夫は、再就職できる会社が見つからず、現在は住宅のリフォームなど、修理を請け負う修理工として、自宅をオフィスにして働いている。
今回もトランプ大統領に投票するか聞いてみた。
私 「オバマ前大統領が去り、トランプ政権が誕生して、この4年で生活は良くなったの?」
友人 「少しずつね。夫にも仕事の依頼が増えてきたし、自宅の後ろの壊れていた道路もようやく舗装されたの。ウェストバージニアの州知事は、当選したときは民主党だったのに、トランプ政権発足後、共和党にくら替えした。知事とトランプ大統領との関係が良いこともプラスに働いていて、変化はかなりゆっくりだけれど、確実に起きていると思う」
私 「今回の大統領選挙でもトランプに投票するってこと?」
友人 「もちろん。私だけじゃない、私の両親も祖父母も、親戚も、私の周りにいる人はみんなトランプ大統領に入れる。この4年で少しずつ良くなってきた。
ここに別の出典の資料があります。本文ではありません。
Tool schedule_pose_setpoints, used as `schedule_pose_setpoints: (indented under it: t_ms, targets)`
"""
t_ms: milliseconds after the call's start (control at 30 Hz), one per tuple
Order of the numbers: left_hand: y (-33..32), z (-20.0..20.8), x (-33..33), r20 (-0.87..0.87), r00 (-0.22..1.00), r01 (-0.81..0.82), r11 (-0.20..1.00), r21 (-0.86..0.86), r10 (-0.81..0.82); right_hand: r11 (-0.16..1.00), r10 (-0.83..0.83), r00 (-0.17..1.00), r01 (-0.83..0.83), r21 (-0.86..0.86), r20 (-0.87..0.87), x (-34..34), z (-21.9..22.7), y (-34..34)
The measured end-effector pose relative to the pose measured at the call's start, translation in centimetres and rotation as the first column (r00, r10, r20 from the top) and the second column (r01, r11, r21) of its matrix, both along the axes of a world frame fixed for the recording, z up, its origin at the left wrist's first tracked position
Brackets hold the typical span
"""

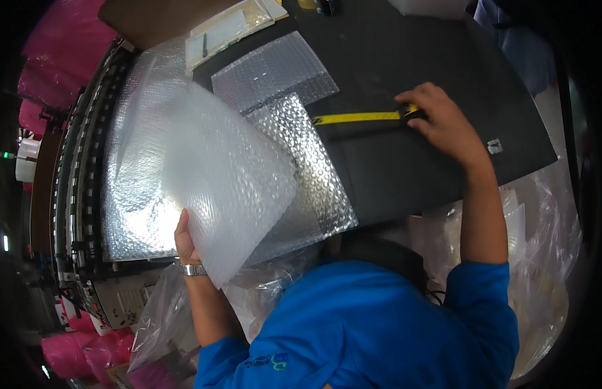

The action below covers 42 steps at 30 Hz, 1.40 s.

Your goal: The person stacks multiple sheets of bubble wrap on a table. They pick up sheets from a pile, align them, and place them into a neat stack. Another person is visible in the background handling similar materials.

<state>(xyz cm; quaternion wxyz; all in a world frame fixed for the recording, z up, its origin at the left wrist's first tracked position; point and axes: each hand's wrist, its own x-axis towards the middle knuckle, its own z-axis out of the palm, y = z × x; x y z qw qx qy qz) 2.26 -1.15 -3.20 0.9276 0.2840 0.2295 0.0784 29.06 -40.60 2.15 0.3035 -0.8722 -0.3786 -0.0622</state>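
Note:
My left hand (187, 243), with a metal watch on its wrist, grips the near edge of a clear bubble wrap sheet (233, 178). That sheet is lifted at a tilt over silver foil bubble material. Some of the left fingers are hidden behind it. In my right hand (443, 123) is a tape measure (412, 112) with a dark case. Its yellow blade reaches left across the black tabletop (405, 175), ending by the edge of a silver bubble sheet (311, 152). The clear wrap partly covers this silver sheet.
Another clear bubble wrap piece (275, 68) lies farther back, near a clipboard with papers (233, 29). Wide silver foil (136, 217) comes off a machine with rollers (74, 175) at the left. Clear plastic bags (534, 259) sit below the right table edge.

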Motion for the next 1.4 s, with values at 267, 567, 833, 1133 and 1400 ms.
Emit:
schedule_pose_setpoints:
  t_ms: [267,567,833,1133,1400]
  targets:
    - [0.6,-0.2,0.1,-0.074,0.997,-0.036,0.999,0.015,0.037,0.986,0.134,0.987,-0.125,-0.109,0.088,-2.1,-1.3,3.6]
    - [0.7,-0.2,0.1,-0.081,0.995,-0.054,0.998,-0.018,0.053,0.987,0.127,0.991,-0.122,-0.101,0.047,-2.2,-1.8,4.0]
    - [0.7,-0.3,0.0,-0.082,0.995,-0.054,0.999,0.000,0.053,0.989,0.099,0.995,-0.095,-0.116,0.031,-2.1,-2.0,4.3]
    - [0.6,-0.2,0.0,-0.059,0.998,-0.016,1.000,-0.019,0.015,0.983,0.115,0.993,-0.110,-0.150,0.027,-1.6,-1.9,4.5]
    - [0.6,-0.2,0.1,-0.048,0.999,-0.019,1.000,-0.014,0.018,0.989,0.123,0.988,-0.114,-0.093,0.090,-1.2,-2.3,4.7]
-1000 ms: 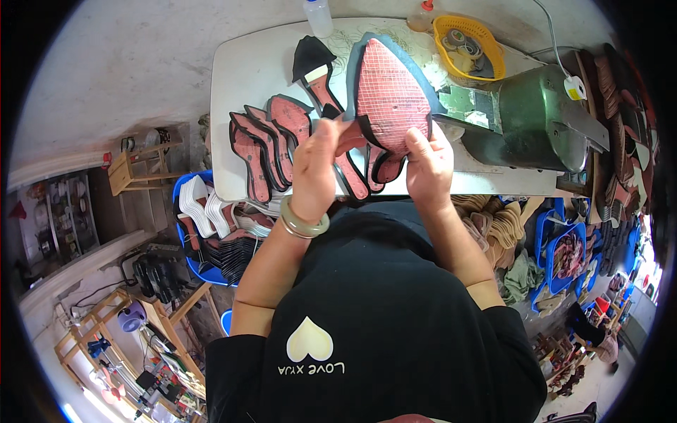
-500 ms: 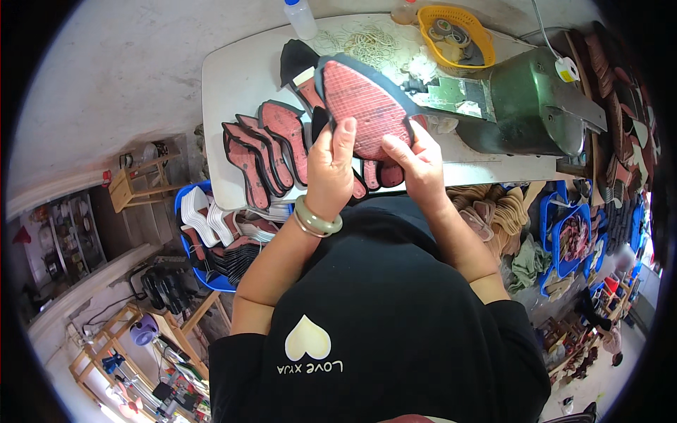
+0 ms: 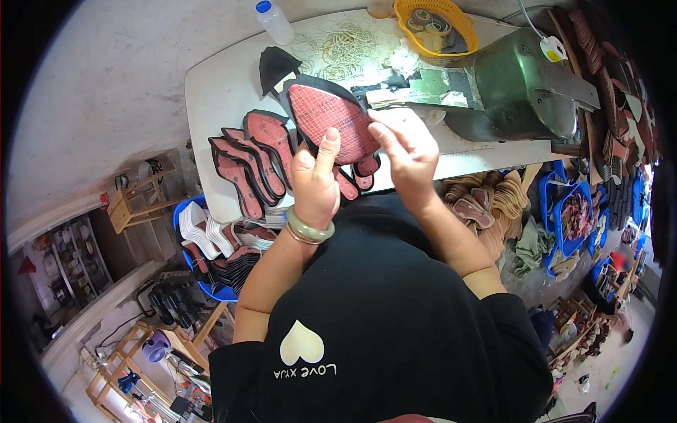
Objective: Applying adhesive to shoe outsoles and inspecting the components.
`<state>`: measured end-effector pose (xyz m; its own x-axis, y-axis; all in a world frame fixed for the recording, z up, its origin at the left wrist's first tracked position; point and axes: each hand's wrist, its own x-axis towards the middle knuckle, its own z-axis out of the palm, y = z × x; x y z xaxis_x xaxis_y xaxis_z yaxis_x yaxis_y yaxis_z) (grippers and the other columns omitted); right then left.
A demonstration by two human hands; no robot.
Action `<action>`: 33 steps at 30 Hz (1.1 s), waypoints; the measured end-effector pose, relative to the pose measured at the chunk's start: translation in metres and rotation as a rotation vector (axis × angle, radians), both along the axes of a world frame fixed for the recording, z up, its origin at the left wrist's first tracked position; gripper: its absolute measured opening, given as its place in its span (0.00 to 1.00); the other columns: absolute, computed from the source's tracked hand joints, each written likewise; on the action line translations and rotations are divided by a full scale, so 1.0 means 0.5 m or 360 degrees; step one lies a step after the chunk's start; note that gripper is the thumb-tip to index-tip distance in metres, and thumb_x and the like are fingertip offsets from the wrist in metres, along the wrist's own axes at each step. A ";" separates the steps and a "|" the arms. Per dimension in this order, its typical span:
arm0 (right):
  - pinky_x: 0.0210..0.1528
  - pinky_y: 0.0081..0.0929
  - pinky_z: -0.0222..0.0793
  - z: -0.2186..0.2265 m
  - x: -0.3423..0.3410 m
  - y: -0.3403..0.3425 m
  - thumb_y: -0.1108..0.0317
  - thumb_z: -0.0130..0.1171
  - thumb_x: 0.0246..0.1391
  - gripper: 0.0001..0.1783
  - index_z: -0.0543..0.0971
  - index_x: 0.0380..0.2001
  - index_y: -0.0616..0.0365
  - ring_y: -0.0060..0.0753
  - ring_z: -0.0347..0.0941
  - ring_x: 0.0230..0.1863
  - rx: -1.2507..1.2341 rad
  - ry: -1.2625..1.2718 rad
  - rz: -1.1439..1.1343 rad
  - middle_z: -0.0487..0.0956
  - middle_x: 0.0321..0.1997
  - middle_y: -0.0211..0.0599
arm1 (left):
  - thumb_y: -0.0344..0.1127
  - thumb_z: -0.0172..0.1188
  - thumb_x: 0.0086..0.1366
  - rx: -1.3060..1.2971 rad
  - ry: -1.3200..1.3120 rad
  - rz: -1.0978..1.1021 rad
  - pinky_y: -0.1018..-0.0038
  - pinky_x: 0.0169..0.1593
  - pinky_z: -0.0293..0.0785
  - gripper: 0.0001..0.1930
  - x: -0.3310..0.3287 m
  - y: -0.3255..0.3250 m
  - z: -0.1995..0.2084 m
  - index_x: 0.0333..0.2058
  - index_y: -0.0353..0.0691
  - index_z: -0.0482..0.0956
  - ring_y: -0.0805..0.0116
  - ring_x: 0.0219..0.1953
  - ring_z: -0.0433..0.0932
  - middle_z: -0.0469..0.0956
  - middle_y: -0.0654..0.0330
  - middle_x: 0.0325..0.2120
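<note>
A shoe insole [image 3: 328, 116] with a red gridded face and a black border is held up above the table's near side. My left hand [image 3: 317, 182] is closed on its lower part, thumb flat on the red face and the other fingers hidden beneath. At its right edge my right hand [image 3: 407, 151] pinches the black border between thumb and forefinger. Several similar red insoles with black edges [image 3: 270, 141] lie fanned out to the left on the table. A black piece [image 3: 277, 68] with a pale patch lies just beyond the held insole.
A green machine [image 3: 518, 88] with a flat arm stands on the right of the white table [image 3: 211, 92]. Farther back are tangled cords [image 3: 349, 49], a bottle [image 3: 275, 22] and a yellow basket [image 3: 462, 28] of tape rolls. Blue crates [image 3: 224, 290] flank me.
The held insole has shifted left in view and turned slightly. My right hand has gone from gripping its lower right, thumb on the face, to pinching the border higher up.
</note>
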<state>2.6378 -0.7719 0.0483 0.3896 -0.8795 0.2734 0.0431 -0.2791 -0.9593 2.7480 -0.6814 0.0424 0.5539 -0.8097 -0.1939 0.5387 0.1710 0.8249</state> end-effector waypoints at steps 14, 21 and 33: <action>0.30 0.16 0.65 -0.088 -0.077 -0.076 0.58 0.60 0.55 0.14 0.80 0.32 0.60 0.14 0.68 0.26 0.1182 0.0111 0.0663 0.76 0.24 0.24 | 0.41 0.67 0.56 0.0658 -0.0997 -0.1541 0.80 0.30 0.67 0.16 0.131 -0.090 0.012 0.32 0.37 0.72 0.82 0.30 0.68 0.73 0.65 0.25; 0.14 0.16 0.53 -0.130 -0.063 -0.058 0.55 0.56 0.59 0.19 0.77 0.25 0.61 0.16 0.61 0.14 0.1333 0.0276 0.0479 0.71 0.16 0.28 | 0.36 0.70 0.52 0.0682 -0.1481 -0.1824 0.80 0.36 0.71 0.23 0.179 -0.265 0.018 0.44 0.40 0.69 0.78 0.37 0.70 0.75 0.63 0.35; 0.19 0.13 0.57 -0.129 -0.031 -0.096 0.58 0.54 0.60 0.18 0.79 0.36 0.65 0.14 0.65 0.17 0.1449 -0.0073 0.0438 0.74 0.21 0.26 | 0.42 0.68 0.54 0.0457 -0.1516 -0.2095 0.77 0.32 0.73 0.23 0.233 -0.386 -0.016 0.48 0.46 0.74 0.78 0.32 0.72 0.76 0.67 0.33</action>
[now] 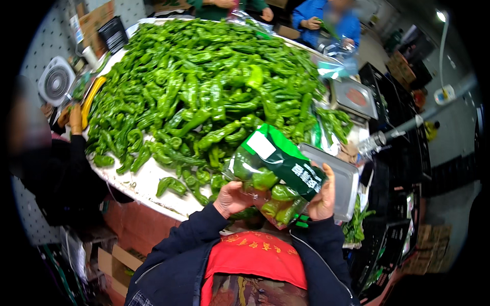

この先の4年はもっとアメリカをグレートにしてくれると思う」
友人には、ことばでは言い表せない必死さがあった。
私には、『生きていくためにトランプ大統領を選ぶ』、そう聞こえた。
“トランプ大統領のおかげ”
経済的に苦しい生活を送りながらも、日常のごく小さな変化を敏感に感じ取る有権者に「これは大統領のおかげに違いない」と思わせる、それがトランプ大統領の強さの1つなのかもしれない。
2月の一般教書演説では、議会下院の本会議場に、トランプ大統領の税制改革がきっかけで路上生活を脱し、就職できたという黒人男性が特別ゲストの1人として招かれた。
NFL=アメリカプロフットボールリーグのスーパーボウルの合間に放送された選挙コマーシャルでは、麻薬の密売に関わり投獄されたものの、恩赦を受け、大統領に感謝する黒人女性の様子が映し出され、ここでも「トランプ大統領のおかげ」を存分にアピールしていた。
こうした作戦で、岩盤支持層ではない黒人票も、思惑どおり、取り込むことができるのだろうか。
取材を通じて、自分と同じような境遇の一般的なアメリカ人たちが、日々、何を感じ、何を思って生きているのか、それを知ろうとすることが、この選挙の行方を知るうえでの大事な一歩なのではないかと感じた。